Tuesday, October 28, 2014

2014 IRA Contribution and Distribution Rules

People in the accumulation phase of their working lives are often concerned about “maxing” out individual retirement account (IRA) contributions while retirees are concerned about annual required minimum distributions (RMD). Whether contributing or withdrawing, the amounts change almost annually due to inflation protections and life expectancy tables. Below is a discussion on 2014 traditional IRA rules.

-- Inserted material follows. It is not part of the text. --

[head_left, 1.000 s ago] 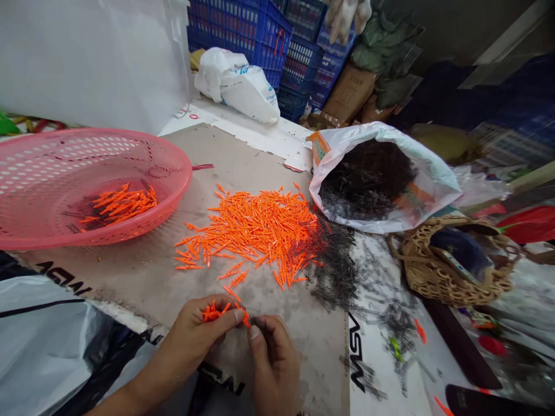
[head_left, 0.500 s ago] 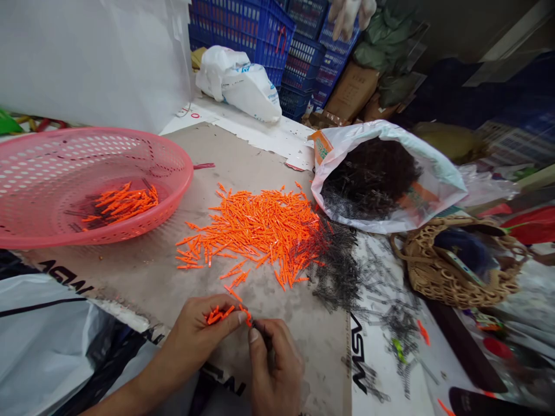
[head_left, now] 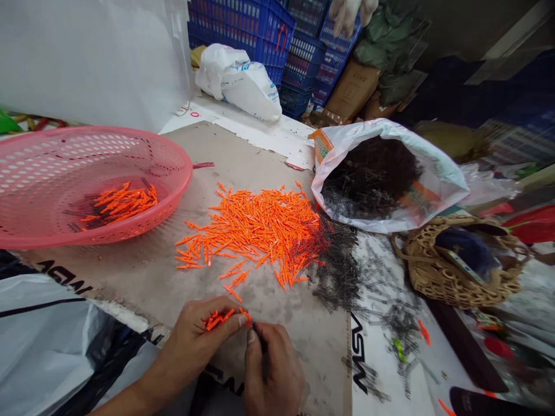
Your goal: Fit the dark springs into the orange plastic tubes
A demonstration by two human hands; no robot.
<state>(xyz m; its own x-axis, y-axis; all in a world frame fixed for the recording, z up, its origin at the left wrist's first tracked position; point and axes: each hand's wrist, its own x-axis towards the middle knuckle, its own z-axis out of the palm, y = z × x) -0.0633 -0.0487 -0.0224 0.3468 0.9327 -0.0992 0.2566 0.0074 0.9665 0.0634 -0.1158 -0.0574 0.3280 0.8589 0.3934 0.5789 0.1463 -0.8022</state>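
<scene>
My left hand point(head_left: 195, 341) is closed on a small bunch of orange plastic pins point(head_left: 219, 318) near the front edge of the cardboard sheet point(head_left: 143, 271). My right hand point(head_left: 271, 370) pinches a thin dark spring point(head_left: 260, 338), its tip against one orange pin held by the left fingertips. A large heap of loose orange pins point(head_left: 260, 228) lies just beyond the hands. Dark springs point(head_left: 342, 271) are spread to the right of that heap.
A pink perforated basket point(head_left: 173, 173) at the left holds several orange pins with springs. A white bag point(head_left: 433, 173) full of dark springs lies open at the right, a woven basket point(head_left: 437, 283) beside it. Blue crates point(head_left: 243, 26) and another white bag point(head_left: 238, 81) stand behind.
Both hands have slid slightly toward me while staying pressed together; my right fingers have pushed the spring closer onto the orange pin. The heaps have not moved.
</scene>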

2014 IRA Contribution Considerations
A traditional IRA is a fantastic retirement tool that allows tax deductions for those contributing and tax-deferred growth on investments. IRA rules also allow those investors nearing retirement age (50 years and older) to contribute more to their IRA plans than someone younger. If you are engaged in 2014 retirement planning, below are the IRA contribution limits for 2014:
  • $5,500 for those below age 50
  • $6,500 for those above age 50
  • Anyone age 70 ½ + cannot contribute to a traditional IRA 
In order to contribute to an individual retirement plan, one must earn a taxable income. In other words, in order to contribute $5,500, for example, a person must have made at least $5,500 in taxable income.
2014 IRA Distribution Considerations
If you are a retired traditional IRA investor over age 70 ½ or you have inherited a traditional IRA, you are probably considering your 2014 required minimum distribution (RMD) amount. While investment growth of a traditional IRA is tax-deferred, withdrawals are considered ordinary income. A required minimum distribution is calculated based on the total IRA account balance and your life expectancy or the life expectancy of who you inherited it from. Please keep in mind a few other IRA withdrawal considerations outside of retirement and inheritance:
  • As a broad rule, taking a distribution from a traditional IRA account before age 59 ½ will result in a 10% IRS penalty. Consult your tax expert for more specifics on penalty exclusions. 
  • ROTH IRA accounts do not have required minimum distributions.
  • The penalty for missing your 2014 RMD is 50% of the difference between what should have been distributed and what actually was. 
  • There is no penalty for withdrawing more than your required minimum distribution. 

While it may feel like 2014 is almost over, IRA contributions can be made until April 15th 2015. This allows anyone planning for retirement to consult with his or her tax advisor to choose the most tax-advantaged amount of contribution or withdrawal based on concrete 2014 taxable income calculations.